Aveva comprato una casetta nei dintorni di Vaucluse, la passione mondana gli era un po’ passata, quella per Laura l’aveva sfogata in versi, e ora preferiva una vita più semplice e più raccolta. Aveva per compagni due servitori, un cane, la natura e i libri. Lanciò la moda dell’alpinismo scalando - forse per primo - il monte Ventoux. Pescava. Faceva del giardinaggio. Ma soprattutto inondava il mondo di suoi scritti (non di messaggini...) nel più puro stile ciceroniano. Latinizzava anche i nomi dei destinatari, chiamandone uno Lelio, un altro Scipione, un altro Ovidio. Li spronava a frugare gli archivi alla ricerca di testi classici. Quando sapeva che n’era stato trovato uno, non aveva pace finché non se n’era fatto mandare una copia o l’originale che poi copiava da sé. Dalla Grecia ricevette un Omero.
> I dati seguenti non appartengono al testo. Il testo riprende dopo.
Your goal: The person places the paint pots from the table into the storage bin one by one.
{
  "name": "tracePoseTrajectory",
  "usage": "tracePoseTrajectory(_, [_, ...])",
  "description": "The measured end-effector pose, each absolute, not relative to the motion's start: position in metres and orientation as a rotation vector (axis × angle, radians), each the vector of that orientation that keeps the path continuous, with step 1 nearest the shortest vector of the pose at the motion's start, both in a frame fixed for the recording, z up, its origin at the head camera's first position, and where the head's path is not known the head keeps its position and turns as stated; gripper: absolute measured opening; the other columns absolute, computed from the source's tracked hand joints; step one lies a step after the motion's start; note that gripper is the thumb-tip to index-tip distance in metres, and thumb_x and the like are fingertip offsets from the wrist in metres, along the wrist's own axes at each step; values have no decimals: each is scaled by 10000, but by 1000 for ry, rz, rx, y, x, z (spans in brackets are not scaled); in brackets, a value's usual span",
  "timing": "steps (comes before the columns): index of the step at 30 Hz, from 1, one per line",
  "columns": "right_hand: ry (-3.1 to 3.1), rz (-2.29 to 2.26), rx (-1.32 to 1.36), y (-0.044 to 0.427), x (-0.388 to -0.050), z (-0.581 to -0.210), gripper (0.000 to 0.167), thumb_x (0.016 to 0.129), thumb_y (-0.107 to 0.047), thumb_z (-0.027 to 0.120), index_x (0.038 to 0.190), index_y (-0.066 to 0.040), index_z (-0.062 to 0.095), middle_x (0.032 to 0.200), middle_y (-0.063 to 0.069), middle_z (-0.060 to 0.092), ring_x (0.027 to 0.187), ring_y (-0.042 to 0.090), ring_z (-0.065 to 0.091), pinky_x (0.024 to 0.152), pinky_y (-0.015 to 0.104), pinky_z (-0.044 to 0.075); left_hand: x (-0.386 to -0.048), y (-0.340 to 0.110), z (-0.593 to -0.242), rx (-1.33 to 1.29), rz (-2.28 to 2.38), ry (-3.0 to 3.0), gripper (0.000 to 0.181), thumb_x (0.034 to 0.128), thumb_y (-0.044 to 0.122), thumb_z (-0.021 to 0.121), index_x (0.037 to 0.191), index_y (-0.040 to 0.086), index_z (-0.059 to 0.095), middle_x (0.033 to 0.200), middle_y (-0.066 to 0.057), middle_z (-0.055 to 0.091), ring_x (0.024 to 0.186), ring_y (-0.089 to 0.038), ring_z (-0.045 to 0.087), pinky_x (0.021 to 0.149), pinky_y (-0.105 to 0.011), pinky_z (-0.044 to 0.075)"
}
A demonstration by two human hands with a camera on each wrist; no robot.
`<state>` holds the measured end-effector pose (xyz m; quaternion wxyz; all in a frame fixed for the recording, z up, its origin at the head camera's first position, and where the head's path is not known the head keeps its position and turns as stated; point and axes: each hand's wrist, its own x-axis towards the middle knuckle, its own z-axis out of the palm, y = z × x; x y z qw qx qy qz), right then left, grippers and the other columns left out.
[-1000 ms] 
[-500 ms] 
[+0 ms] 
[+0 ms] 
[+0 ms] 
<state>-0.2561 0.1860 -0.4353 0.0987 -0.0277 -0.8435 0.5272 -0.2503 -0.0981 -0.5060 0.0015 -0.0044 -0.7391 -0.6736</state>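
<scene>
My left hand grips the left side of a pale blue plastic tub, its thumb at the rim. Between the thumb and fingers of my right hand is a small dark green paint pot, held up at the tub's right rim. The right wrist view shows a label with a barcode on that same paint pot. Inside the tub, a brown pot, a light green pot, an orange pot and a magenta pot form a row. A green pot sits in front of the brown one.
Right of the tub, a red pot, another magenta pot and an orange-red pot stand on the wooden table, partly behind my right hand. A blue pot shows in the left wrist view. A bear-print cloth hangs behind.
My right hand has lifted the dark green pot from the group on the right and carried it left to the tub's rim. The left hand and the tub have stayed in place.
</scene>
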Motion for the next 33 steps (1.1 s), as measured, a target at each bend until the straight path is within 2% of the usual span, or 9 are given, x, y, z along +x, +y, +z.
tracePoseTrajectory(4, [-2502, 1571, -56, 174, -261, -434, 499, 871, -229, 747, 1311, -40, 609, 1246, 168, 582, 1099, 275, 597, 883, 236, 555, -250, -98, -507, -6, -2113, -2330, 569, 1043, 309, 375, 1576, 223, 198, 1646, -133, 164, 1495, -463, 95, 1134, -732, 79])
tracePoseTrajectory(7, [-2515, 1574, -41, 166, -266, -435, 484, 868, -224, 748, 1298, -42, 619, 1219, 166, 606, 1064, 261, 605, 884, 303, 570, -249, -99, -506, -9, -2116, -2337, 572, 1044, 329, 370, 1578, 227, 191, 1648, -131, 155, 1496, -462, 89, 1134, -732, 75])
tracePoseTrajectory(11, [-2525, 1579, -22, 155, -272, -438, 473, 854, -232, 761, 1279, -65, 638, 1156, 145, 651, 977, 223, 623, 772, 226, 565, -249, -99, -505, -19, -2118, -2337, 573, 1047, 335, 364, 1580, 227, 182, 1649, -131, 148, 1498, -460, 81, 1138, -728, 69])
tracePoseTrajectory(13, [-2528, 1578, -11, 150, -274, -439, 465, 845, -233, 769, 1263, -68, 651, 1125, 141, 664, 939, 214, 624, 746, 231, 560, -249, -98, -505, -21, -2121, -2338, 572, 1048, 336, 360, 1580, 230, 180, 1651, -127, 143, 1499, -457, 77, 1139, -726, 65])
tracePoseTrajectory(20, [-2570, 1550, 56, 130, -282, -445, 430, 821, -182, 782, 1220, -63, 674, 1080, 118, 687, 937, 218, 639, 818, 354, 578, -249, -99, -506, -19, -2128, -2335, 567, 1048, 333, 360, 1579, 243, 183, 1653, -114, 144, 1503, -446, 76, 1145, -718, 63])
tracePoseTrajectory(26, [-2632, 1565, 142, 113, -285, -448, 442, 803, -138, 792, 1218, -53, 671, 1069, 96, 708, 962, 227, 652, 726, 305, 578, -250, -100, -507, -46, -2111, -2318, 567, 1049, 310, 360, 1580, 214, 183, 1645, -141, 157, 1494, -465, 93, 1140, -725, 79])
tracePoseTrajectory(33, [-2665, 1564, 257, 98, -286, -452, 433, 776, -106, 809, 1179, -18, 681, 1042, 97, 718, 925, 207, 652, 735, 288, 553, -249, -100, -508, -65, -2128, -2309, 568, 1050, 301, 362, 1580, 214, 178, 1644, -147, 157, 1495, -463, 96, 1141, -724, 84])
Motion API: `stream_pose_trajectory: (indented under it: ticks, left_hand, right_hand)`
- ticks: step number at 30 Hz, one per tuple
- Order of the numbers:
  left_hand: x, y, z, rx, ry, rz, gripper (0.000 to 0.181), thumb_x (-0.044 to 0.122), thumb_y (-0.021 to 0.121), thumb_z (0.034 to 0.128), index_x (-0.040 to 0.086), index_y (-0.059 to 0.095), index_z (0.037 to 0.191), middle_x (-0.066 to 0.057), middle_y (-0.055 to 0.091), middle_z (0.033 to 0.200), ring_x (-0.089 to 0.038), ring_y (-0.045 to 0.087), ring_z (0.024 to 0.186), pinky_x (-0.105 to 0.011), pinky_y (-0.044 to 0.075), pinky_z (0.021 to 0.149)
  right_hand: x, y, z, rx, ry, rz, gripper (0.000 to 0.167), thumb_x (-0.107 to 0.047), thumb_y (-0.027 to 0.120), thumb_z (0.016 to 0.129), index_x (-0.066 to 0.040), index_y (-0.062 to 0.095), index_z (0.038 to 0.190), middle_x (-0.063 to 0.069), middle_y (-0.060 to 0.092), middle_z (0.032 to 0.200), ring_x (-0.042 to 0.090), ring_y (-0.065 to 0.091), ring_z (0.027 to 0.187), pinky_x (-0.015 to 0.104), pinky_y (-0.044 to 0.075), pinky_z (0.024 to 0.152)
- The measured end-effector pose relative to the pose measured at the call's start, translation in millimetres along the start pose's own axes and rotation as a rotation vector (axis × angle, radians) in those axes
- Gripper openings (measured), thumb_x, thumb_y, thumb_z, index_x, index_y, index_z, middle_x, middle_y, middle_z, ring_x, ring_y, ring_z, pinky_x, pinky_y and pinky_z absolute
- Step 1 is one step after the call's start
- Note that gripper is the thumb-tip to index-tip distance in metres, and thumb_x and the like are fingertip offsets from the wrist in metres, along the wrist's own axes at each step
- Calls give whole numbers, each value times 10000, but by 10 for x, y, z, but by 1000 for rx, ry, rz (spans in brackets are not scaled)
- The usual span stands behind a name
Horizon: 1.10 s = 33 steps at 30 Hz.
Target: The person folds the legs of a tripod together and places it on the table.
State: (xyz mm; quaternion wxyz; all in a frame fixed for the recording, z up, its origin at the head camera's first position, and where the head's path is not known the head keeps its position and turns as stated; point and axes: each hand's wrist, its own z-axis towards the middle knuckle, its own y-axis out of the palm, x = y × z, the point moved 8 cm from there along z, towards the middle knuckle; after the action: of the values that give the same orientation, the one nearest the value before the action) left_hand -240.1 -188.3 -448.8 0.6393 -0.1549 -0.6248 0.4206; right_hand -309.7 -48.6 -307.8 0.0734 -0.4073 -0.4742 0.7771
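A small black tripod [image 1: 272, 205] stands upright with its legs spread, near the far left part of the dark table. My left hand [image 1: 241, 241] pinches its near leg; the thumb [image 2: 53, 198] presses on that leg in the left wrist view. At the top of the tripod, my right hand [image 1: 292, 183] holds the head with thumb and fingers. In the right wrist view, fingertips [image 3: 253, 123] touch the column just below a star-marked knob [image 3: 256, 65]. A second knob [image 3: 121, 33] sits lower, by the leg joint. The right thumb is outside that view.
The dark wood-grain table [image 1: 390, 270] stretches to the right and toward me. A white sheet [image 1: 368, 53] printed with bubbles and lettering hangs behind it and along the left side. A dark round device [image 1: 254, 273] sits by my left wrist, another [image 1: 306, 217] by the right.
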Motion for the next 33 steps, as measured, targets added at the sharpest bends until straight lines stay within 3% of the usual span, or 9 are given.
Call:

Spasimò per un Euripide. Scriveva, pur di
scrivere, anche ai morti: a Tito Livio, a Virgilio eccetera... Questa per la
letteratura classica era la sua vera passione... Nel 51’ era di nuovo a
Vaucluse a scrivere un piccolo saggio, ‘De
vita solitaria’. E per la prima volta lo troviamo impegnato in una polemica
stizzosa che gli procurò parecchi nemici. Il pretesto glielo fornì la cattiva
salute di Clemente VI, il poeta gli scrisse esortandolo a diffidare dei dottori
che sono un branco di ciarlatani e basta. Era il prologo di un libello che poco
dopo compose contro di loro, così acrimonioso da farci sospettare che sotto ci
fosse un caso personale, forse non stava bene nemmeno lui... in loro
compagnia...
Prima di morire, in una lettera, si era augurato che la ‘falce’ della Luna e non certo il martello della inutile guerra lo sorprendesse mentre leggeva o scriveva. Fu esaudito. Lo trovarono con la testa reclinata su un libro. Nel testamento lasciava 50 fiorini per comprare un cappotto e una coperta a Boccaccio, che moriva di freddo e di fame...
Lui si chiama Petrarca...
...Ma, oltre che un modello di poesia, Petrarca ne
dettò uno di vita. Egli è un personaggio assolutamente nuovo: il grande
umanista del Rinascimento. Non è vero che fosse solo un cinico e frigido calcolatore,
come qualcuno lo ha descritto, intento solo al proprio tornaconto, al successo
e alla carriera, ebbe per il vero i suoi tormenti, le sue angosce e
malinconie... La sua serenità era più nei suoi versi e nelle prose che nella
sua coscienza e nei suoi sentimenti o gli obblighi verso coloro che se pur
amava per quella gloria cui anelava, in realtà forse...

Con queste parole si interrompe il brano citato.